Saindo do perímetro da praça e da igreja, encontramos uma rua interditada, pelas condições da rua, vimos que se tratava de um protesto, mais a frente estava uma faixa pedindo uma atenção da prefeitura da cidade com relação ao estado da rua, uma vez que está sem concreto e com muita lama. No mesmo ambiente escutamos um som de cavaquinho, um senhor chamado Ademir, com vinte anos de estudo do instrumento, tocava em companhia de uma moça, provavelmente sua parente, mais nova, aparenta ter menos de vinte anos e também toca o instrumento, ambos tocavam, construindo uma melodia que dava para se ouvir alguns metros dali.

Com relação aos comentários de Pritchard, em analisar os sentimentos de um povo, conseguimos acesso a um pequeno galpão, ou algo assim, identificado como “Casa do Fandango”, lá dentro havia muitas mulheres organizando as fantasias da escola de samba “União da Ilha”, nossa fotógrafa registrou várias fotos durante o percurso, aqui ela conseguiu tirar fotos, num primeiro momento houve uma proibição por parte de uma das responsáveis pela escola de samba, provavelmente para evitar plágios de fantasias. No momento em que se ficou sabendo que fazemos parte de um projeto de estudo, o acesso para tirar fotos foi liberado.

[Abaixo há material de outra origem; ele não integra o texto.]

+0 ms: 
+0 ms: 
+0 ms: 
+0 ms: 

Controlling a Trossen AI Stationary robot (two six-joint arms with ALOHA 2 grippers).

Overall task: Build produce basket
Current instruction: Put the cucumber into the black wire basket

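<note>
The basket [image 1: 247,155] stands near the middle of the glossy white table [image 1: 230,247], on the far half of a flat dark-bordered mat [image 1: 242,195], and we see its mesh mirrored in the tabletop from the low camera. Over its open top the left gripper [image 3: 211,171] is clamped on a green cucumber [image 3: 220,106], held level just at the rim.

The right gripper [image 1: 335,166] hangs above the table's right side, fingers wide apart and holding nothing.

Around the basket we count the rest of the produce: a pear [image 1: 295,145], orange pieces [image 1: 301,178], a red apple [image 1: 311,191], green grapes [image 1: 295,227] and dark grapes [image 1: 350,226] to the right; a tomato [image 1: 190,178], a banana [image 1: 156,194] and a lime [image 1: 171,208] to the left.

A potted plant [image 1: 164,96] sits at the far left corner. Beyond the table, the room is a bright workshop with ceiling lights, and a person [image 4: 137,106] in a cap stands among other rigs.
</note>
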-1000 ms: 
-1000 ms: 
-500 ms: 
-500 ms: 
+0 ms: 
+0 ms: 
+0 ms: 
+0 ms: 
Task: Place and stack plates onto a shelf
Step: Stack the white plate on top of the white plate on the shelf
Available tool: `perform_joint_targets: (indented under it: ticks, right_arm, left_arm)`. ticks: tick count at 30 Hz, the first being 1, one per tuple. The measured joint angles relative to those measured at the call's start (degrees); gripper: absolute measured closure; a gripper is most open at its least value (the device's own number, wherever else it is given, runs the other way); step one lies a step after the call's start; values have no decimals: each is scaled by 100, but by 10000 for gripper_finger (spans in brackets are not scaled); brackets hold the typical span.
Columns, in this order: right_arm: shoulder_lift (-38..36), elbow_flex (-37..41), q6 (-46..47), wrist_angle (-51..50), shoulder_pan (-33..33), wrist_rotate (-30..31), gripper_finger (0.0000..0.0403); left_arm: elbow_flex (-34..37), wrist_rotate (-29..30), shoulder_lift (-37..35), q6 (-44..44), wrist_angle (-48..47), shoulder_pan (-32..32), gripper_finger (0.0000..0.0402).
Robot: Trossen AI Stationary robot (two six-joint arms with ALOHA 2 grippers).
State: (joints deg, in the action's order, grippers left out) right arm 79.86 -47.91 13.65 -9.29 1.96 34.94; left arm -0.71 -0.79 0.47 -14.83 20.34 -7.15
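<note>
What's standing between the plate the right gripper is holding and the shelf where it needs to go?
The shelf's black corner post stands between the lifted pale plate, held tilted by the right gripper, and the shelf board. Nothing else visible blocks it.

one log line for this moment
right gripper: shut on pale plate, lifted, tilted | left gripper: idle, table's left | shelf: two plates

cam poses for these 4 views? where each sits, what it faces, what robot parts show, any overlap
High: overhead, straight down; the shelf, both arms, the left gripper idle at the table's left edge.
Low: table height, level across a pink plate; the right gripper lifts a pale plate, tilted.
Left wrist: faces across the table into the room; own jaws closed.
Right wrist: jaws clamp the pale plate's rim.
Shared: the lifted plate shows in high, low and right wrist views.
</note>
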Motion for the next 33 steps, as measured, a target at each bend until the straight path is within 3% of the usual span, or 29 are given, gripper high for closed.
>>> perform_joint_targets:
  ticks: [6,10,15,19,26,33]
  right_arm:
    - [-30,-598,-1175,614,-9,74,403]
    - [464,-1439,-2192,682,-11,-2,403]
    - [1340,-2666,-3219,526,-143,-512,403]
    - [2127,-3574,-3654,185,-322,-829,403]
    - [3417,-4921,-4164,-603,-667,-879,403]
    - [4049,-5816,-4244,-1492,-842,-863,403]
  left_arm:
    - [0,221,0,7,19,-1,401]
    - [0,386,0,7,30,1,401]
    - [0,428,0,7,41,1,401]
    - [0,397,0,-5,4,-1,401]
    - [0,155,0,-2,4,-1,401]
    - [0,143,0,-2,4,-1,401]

Nesse contexto, a diretora da escola, Janete, mencionou que a Igreja faz vistas grossas com relação à representações de sinais religiosos nessa manifestação popular, pois comenta que o padre da Igreja Católica localizada na praça da ilha, proibiu a representação de um crucifixo no que era pra ser uma imagem da Igreja do Rocio. Historicamente vemos que a Igreja Católica se incomoda com manifestações religiosas populares, um exemplo é a romaria do Divino Espírito Santo, o padre não participa dessa romaria e proíbe o culto a bandeira do Divino. Isso tende a mostrar o poder da Igreja, apenas essa instituição mantém o poder do discurso da religião católica.

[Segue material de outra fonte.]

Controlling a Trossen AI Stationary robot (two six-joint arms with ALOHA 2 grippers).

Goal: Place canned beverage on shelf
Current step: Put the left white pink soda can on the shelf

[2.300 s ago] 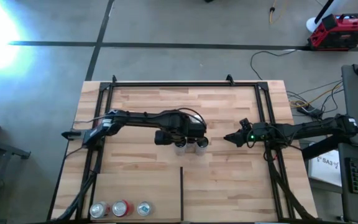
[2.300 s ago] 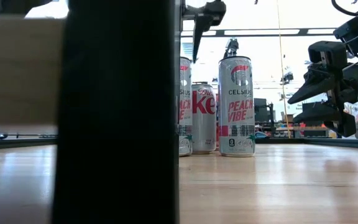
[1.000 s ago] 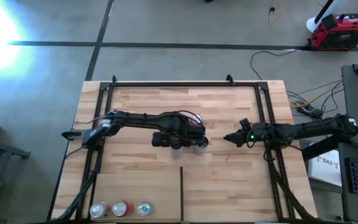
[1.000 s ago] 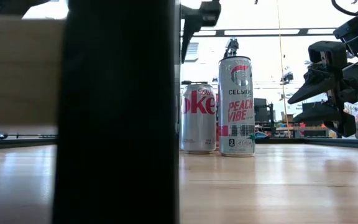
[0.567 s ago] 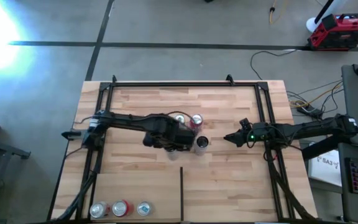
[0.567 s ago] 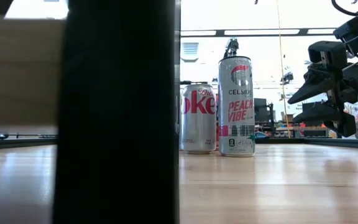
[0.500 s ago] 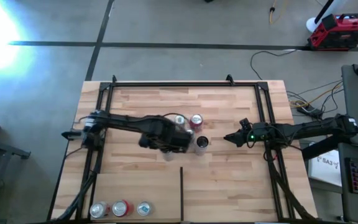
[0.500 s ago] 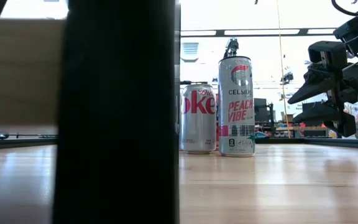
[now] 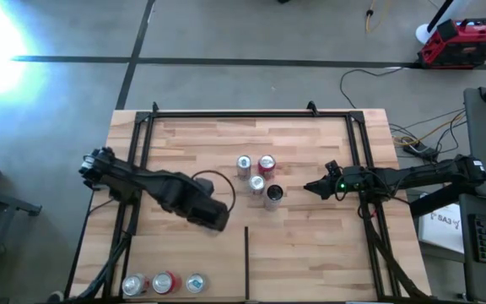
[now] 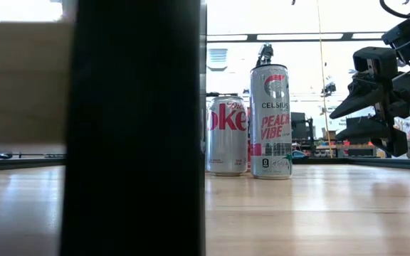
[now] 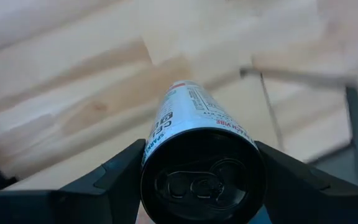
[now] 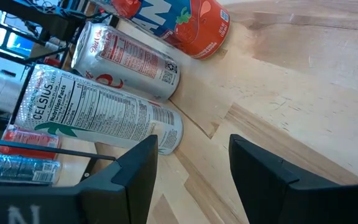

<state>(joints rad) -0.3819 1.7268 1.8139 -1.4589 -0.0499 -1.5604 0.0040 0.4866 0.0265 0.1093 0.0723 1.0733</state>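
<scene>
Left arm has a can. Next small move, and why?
Probably carry the left hand toward the bare board between the three-can row and the divider, then lower it. Its fingers clamp a can, and that gap on the shelf looks free. The right hand waits open beside the middle cans.

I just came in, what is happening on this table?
The left gripper is shut on a silver Celsius can and holds it over the wooden shelf, to the left of four cans standing together near the middle. The right gripper waits open at the right of that group. Three more cans stand at one corner.
</scene>
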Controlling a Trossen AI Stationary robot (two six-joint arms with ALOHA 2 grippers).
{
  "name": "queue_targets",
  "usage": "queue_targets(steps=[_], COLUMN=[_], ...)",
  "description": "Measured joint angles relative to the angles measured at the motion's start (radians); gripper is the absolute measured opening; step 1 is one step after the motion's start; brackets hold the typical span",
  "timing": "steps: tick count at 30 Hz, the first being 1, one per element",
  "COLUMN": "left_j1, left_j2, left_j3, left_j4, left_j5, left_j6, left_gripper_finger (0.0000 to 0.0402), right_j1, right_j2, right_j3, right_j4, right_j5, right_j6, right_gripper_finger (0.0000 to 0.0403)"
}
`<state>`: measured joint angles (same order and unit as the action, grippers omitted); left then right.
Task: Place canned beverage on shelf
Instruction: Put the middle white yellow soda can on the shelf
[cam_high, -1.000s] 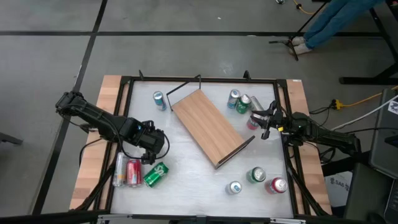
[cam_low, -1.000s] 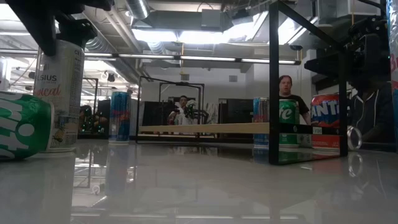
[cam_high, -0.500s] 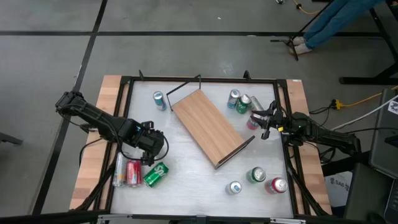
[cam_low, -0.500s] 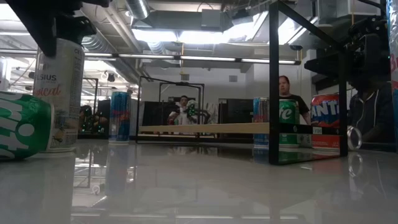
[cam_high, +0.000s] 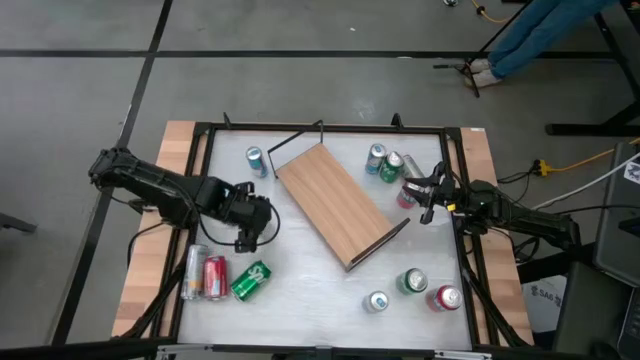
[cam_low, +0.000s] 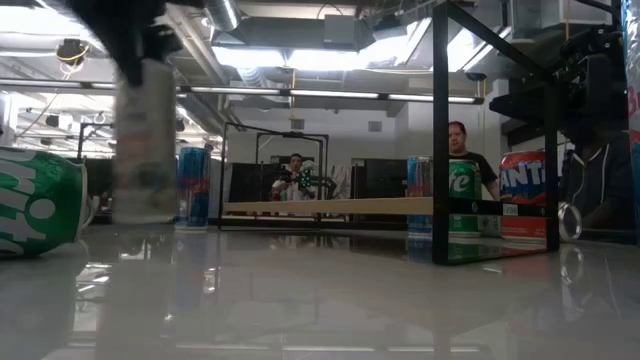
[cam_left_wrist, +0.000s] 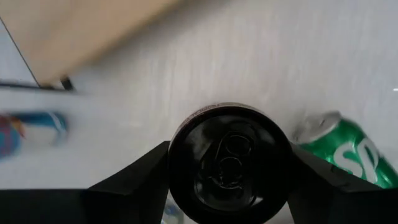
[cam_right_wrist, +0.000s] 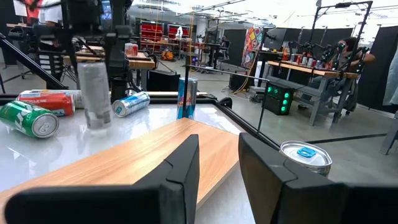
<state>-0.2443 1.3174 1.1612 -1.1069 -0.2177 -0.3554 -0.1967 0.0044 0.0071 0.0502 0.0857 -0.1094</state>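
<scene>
My left gripper (cam_high: 251, 224) hangs over the table's left half, shut on a tall pale can (cam_low: 145, 140) with a dark top (cam_left_wrist: 229, 163). The can stands upright just left of the shelf (cam_high: 335, 205). The shelf is a light-brown wooden board lying slantwise mid-table, with thin black rails (cam_high: 300, 136) at its ends. My right gripper (cam_right_wrist: 219, 168) waits level at the table's right side. Its fingers show only a narrow slit and hold nothing, and a silver can (cam_right_wrist: 305, 155) stands beside it. My left gripper pinches the tall can at its upper end (cam_left_wrist: 177, 155), one finger (cam_left_wrist: 134, 177) on each side of the rim. The fingers come from above, pointing steeply down. The can hangs upright below them, its base (cam_right_wrist: 97, 124) barely off the table.
A silver, a red (cam_high: 214, 277) and a green can (cam_high: 250, 280) lie near the left front. A blue can (cam_high: 257, 160) lies at the far left. Three cans (cam_high: 390, 166) stand behind the shelf's right side, and three more (cam_high: 412, 282) stand at the right front. A black frame (cam_high: 320, 128) rims the table.
My left gripper has taken the tall can off the spot beside the lying cans. It has carried the can a little up and toward the far right, nearer the shelf. The can has stayed upright.
</scene>
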Motion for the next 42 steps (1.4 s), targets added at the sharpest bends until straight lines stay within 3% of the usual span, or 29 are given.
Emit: queue_targets(steps=[11,18,29,42], left_j1=[0.231,0.404,0.570,0.616], left_j2=[-0.001,0.001,0.122,0.225], left_j3=[0.212,0.242,0.242,0.245], left_j4=[0.016,0.083,0.095,0.111], left_j5=[-0.002,0.034,0.091,0.110], left_j6=[0.346,0.511,0.600,0.647], left_gripper_finger=[0.0236,0.0236,0.0237,0.0238], right_j1=[0.000,0.000,0.000,0.000], right_j2=[0.000,0.000,0.000,0.000], right_j3=[0.000,0.000,0.000,0.000], right_j4=[0.000,0.000,0.000,0.000], right_j5=[0.000,0.000,0.000,0.000], right_j6=[0.000,0.000,0.000,0.000], right_gripper_finger=[0.0104,0.0104,0.0104,0.0104])
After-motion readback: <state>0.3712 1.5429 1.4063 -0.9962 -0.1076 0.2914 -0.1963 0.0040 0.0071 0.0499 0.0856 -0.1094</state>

Um pouco mais atrás, entre os séculos XVI e XVII, Carlo Ginzburg mostra na obra Os Andarilhos do Bem, como a Igreja Católica distorceu dentro da cultura popular, a imagem e o significado de cultos agrários, voltados para a busca de campos férteis para a colheita, se transformando em cultos satânicos, rituais de orgias onde as pessoas praticantes desses cultos, se encontrariam com o diabo. Por desenvolverem crenças religiosas, mesmo fundamentadas no catolicismo, a Igreja se incomodou por muitas pessoas estarem procurando esse tipo de manifestação do que o proposto por ela. Então a proibição e perseguição desses cultos pela Inquisição, coloca Ginzburg, foi um dos fatores de distorção do significado primário dos cultos agrários.

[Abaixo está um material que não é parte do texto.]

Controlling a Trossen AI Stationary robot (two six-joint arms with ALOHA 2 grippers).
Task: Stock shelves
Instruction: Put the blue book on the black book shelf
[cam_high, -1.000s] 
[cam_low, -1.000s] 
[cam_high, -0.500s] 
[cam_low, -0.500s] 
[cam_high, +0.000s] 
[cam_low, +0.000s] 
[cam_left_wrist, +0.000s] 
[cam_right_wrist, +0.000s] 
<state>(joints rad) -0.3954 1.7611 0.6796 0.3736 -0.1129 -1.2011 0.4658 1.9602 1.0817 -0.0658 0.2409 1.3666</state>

Diante disso, nessas particularidades, colocamos que há uma preocupação por parte da Igreja Católica em relação ao grau de tais atividades populares, uma vez que estas fujam da ordem religiosa, o discurso católico de coerção entra em funcionamento e busca estabilizar a ordem novamente.

Referências:

BAUMAN, Zygmunt. Vida para Consumo: A Transformação das Pessoas em Mercadoria. Rio de Janeiro: Jorge Zahar Editor, 2008.

GINZBURG, Carlo. Os Andarilhos do Bem: Feitiçarias e Cultos Agrários nos Séculos XVI e XVII. São Paulo: Companhia das Letras, 1988.